Exercise prompt: Write the data out again, character for character, with no images.

** Opening Information provided block **

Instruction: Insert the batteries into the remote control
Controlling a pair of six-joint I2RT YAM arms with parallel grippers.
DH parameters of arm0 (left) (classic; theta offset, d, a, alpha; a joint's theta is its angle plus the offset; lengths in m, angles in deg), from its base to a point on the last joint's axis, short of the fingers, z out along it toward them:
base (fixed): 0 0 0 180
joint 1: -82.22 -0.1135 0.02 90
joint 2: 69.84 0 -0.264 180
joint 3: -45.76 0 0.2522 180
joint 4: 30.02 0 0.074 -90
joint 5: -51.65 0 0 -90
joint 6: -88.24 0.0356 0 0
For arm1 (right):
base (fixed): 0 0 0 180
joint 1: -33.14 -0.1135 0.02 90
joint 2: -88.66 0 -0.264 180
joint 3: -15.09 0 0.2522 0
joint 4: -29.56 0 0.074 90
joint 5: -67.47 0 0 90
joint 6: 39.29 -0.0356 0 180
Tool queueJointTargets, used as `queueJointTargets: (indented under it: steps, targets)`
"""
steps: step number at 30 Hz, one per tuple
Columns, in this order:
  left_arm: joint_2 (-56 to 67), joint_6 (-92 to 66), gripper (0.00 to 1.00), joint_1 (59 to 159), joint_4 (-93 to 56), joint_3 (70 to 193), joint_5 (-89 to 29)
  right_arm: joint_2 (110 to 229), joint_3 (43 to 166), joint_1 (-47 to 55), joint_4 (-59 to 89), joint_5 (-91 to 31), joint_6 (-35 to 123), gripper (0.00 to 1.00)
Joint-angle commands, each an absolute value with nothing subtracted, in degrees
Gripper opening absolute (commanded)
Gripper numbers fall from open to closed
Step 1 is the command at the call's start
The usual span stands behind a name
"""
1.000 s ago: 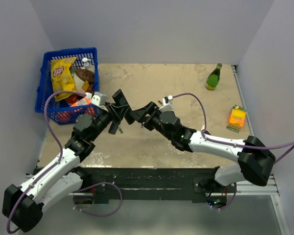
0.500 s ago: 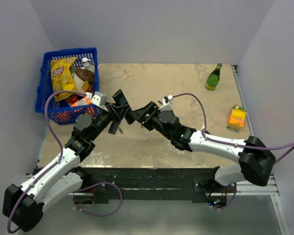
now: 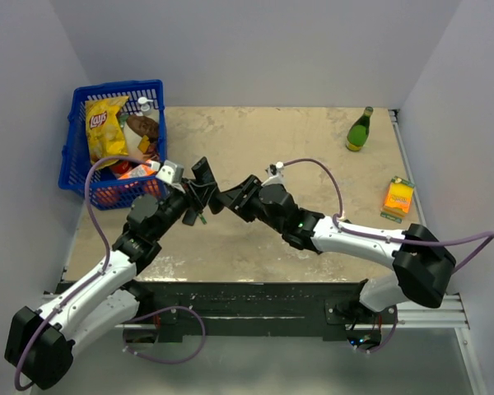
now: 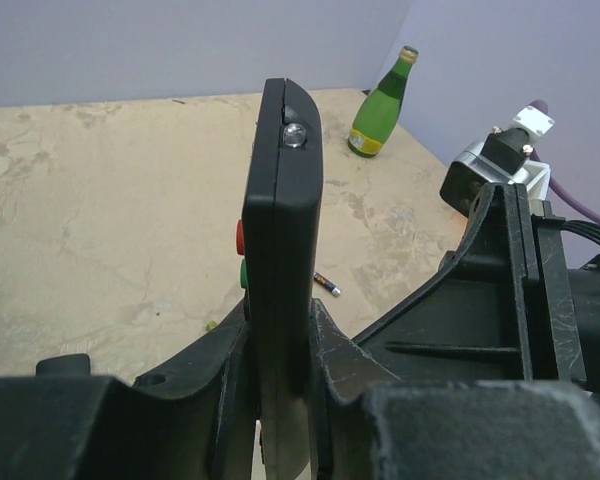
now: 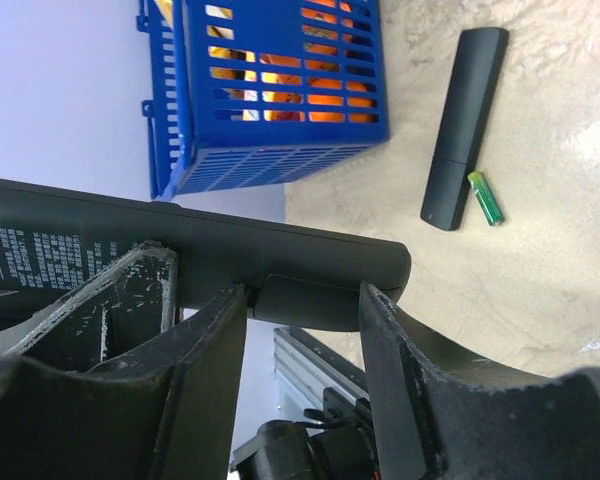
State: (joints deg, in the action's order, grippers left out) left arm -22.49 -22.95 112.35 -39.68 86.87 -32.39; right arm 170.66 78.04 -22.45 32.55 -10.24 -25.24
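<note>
See remote control (image 4: 280, 200) held above the worktop (image 4: 110, 220), upright, pinched across its thickness by left tool (image 4: 277, 340) in a narrow grip. See right tool (image 5: 305, 300) straddling the same remote from the other side, fingers (image 5: 210, 380) against it on both sides, so gripping too as far as the wrist view tells. Spot one battery (image 4: 326, 284) loose on the worktop below. Note second black remote (image 5: 463, 128) flat near blue basket (image 5: 280, 160), small green cylinder (image 5: 485, 197) just beside it. Green bottle (image 4: 380, 105) upright at far corner
</note>
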Motion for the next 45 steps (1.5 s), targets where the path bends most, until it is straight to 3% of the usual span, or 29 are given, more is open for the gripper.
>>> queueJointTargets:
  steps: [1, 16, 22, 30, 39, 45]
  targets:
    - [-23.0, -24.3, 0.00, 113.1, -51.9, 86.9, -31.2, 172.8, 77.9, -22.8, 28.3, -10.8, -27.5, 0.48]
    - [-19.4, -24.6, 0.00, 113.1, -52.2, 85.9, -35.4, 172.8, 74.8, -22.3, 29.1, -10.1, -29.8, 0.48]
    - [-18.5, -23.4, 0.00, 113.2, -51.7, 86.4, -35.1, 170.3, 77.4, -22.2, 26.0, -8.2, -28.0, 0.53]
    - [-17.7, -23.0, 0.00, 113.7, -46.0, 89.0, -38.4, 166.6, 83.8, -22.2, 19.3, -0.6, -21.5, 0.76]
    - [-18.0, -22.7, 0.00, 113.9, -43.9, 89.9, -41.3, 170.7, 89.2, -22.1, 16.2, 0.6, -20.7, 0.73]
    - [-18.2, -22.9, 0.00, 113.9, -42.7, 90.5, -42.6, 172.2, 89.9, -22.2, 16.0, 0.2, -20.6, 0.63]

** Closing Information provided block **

Exercise response:
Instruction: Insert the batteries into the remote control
Controlling a pair of six-joint I2RT YAM arms with parallel grippers.
DH parameters of arm0 (left) (classic; theta offset, d, a, alpha; a joint's theta is its angle plus the offset; lengths in m, angles in deg), from its base to a point on the last joint's axis, short of the fingers, z out along it toward them:
base (fixed): 0 0 0 180
joint 1: -82.22 -0.1135 0.02 90
joint 2: 69.84 0 -0.264 180
joint 3: -45.76 0 0.2522 180
joint 4: 30.02 0 0.074 -90
joint 5: -51.65 0 0 -90
joint 6: -88.24 0.0356 0 0
For arm1 (right):
base (fixed): 0 0 0 180
joint 1: -33.14 -0.1135 0.02 90
joint 2: -88.66 0 -0.264 180
joint 3: -15.09 0 0.2522 0
joint 4: -29.56 0 0.074 90
joint 5: -67.47 0 0 90
joint 6: 39.29 -0.0356 0 180
Tool queueJointTargets, used as `queueJointTargets: (indented under it: steps, targets)`
"""
steps: step number at 30 Hz, one per tuple
Columns, in this order:
  left_arm: joint_2 (-56 to 67), joint_6 (-92 to 66), gripper (0.00 to 1.00), joint_1 (59 to 159), joint_4 (-93 to 56), joint_3 (70 to 193), joint_5 (-89 to 29)
  right_arm: joint_2 (110 to 229), joint_3 (43 to 166), joint_1 (-47 to 55), joint_4 (-59 to 89), joint_5 (-91 to 31), joint_6 (-35 to 123), gripper (0.00 to 1.00)
Joint-angle commands, each an absolute value with nothing subtracted, in degrees
Gripper opening absolute (commanded)
Gripper numbers fall from open to closed
Step 1 is the command at the call's start
The usual span stands behind a name
"""
1.000 s ago: 
0.500 s ago: 
now: 
now: 
now: 
State: (joints deg, in the action's order, grippers left out) left arm -22.49 -22.95 112.35 -39.68 86.87 -32.39; right arm 170.66 78.04 -22.45 32.55 -10.24 -25.24
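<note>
See remote control (image 4: 280, 200) held above the worktop (image 4: 110, 220), upright, pinched across its thickness by left tool (image 4: 277, 340) in a narrow grip. See right tool (image 5: 305, 300) straddling the same remote from the other side, fingers (image 5: 210, 380) against it on both sides, so gripping too as far as the wrist view tells. Spot one battery (image 4: 326, 284) loose on the worktop below. Note second black remote (image 5: 463, 128) flat near blue basket (image 5: 280, 160), small green cylinder (image 5: 485, 197) just beside it. Green bottle (image 4: 380, 105) upright at far corner
</note>
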Motion for the next 45 steps (1.5 s), targets where the path bends most, until it is straight to 3% of the usual span, or 29 are given, more is open for the gripper.
>>> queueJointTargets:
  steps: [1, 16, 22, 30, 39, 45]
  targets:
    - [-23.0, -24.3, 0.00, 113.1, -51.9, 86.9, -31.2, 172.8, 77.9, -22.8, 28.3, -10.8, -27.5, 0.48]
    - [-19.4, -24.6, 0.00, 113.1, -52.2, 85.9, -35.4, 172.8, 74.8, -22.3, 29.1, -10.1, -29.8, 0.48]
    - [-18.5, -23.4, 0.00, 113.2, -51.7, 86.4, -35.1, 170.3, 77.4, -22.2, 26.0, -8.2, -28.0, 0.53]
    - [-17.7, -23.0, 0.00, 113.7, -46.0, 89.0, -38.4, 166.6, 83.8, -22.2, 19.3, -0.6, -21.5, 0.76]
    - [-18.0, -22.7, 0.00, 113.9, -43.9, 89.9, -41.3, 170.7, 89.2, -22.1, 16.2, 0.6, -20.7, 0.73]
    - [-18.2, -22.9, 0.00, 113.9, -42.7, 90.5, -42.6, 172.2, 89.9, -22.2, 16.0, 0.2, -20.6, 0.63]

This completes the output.